Аристархов заключен автором в пространство одиночества, где «линия жизни» прочерчена как линия потерь и искушений. Он потерял жену, одержимую «идеей потребления… без границ, смысла и меры»; он потерял дом, малую Родину-армию, ибо в Германии «Родина-армия хотела того, чего не могла хотеть, как говорится, по определению, а именно — продать себя». Новая жизнь распахнула сотни дверей наживы, но Аристархов считал «почему-то ниже своего нищего достоинства входить» в эти двери. Из продажно-торговой и газетной свободы он выбирает … смерть. Каким же может быть еще исход пристрастной любви к России героя, чья жизнь имеет страдательный, но не потребительский источник?
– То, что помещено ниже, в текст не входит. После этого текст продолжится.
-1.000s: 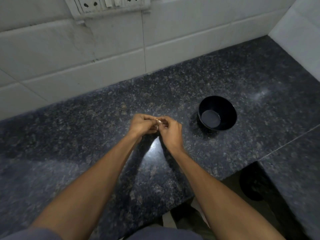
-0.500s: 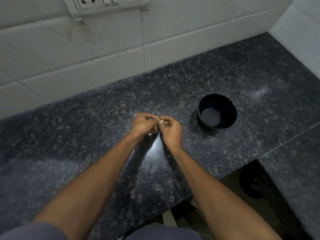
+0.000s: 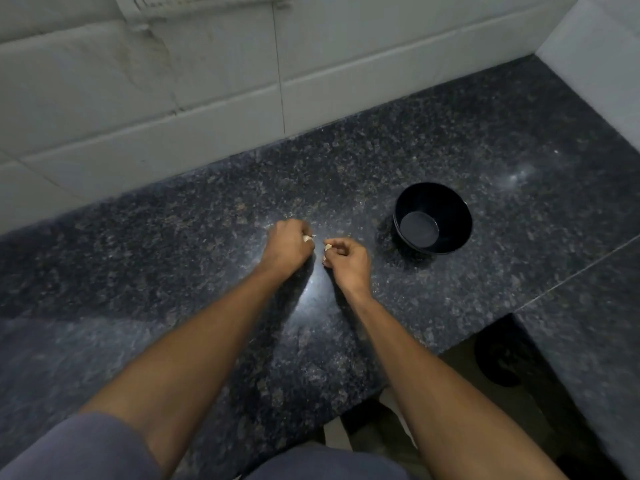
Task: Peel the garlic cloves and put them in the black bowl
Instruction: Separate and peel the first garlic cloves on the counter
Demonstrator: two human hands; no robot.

Между героем-Россией и главным литературным героем (Леоном, Аристаховым) в романном пространстве располагаются «странные люди», «сиротские души», дети России — не брокерской и не базарной, но ставшей от долларов «еще нищее, чем была при рублях». Дети «третьей России» — нищей и убогой. Нищета России — действительно ли это путь? Путь к будущей глубине, начала которой удерживаются уже сегодня «безумцами» Аристарховым и Леоном? «Чем дольше смотрел Леон на обычную в общем-то русскую равнинную землю, тем пронзительнее и безысходнее входила в его сознание внезапная и необъяснимая… любовь… Леон… понял, что есть любовь Господа к людям. А поняв (по крайней мере так ему показалось), чуть не залился горькими слезами вместе с Господом своим. Ибо и Леон, и Господь его (Леон с недавних пор, а Господь еще с каких давних) были патриотами, то есть носили в сердцах любовь к несовершенному, упорствующему в несовершенстве…»
Серьезность прозы Юрия Козлова отдает горечью и печалью. Она серьезна, как вопросы «Куда?» и «Почему?» вместо бывшего радостно-утвердительного — «Туда?». Путь нищеты без Бога — страшный путь, и такими героями, «массовыми человеками», густо населена его проза. Еще путь нищеты близок к отчаянию — отчаянию особого рода: «Не перегнуть одинокой, согнутой как венецианский мост, спине безмерную благость божественной нищеты, врученной Господом России, подобно узелку Святогора». Кричащие образы! Узелок и Святогор! Больно… И не утишить боли — земной нашей тоски по «целой» России, по встрече разъединенного — России со своим пристрастно любящим ее Героем.
Автор «Геополитического романса» и «Одиночества вещей» выбрал «третью Россию». Россию Христа.
P.S. С тех пор, как написана была эта статья, Юрий Козлов сочинил несколько крупных романов, уйдя в них в стиль технологичного, виртуально-компьютерного письма, что не вызывало у меня ни малейшего желания размышлять о его прозе, несмотря на некоторые яркие и оригинальные его мысли… Я упрямо жду его «возвращения» к той литературе, с которой он начинал.
1994
У «Букера» в плену
Отзвучали победные трубы. Газеты оповестили о результатах состязания хороших писателей с лучшими. Торжественно вручили премии — Букера, Государственную, «Триумф». И, кажется, можно теперь спокойно писать о литературе, не тревожась, что твои слова будут кем-либо восприняты в контексте «борьбы финалистов», добавляя или убавляя граммы с «весов правосудия» литературных и нелитературных экспертов.
Не будем гадать о всех причинах, по которым более соответствующим «букеровскому вкусу» оказался «Стол, покрытый сукном и с графином посередине» В.Маканина, а не роман О.Ермакова «Знак зверя». Почему повезло М.Жванецкому с «Триумфом» и не повезло записанные в итоговые списки претендентов Виктору Петровичу Астафьеву, так и не дотянувшему ноты «проклятия» до требуемой лауреатской высоты. Оставим в покое «бесстрастное жизнеописание» Л.Улицкой и сочинение В.Нарбиковой. Женщина всегда права, и спор с ней бесполезен, особенно когда суть писания «Около эколо» можно определить как стремящуюся к пределу авангардную литературную болтовню.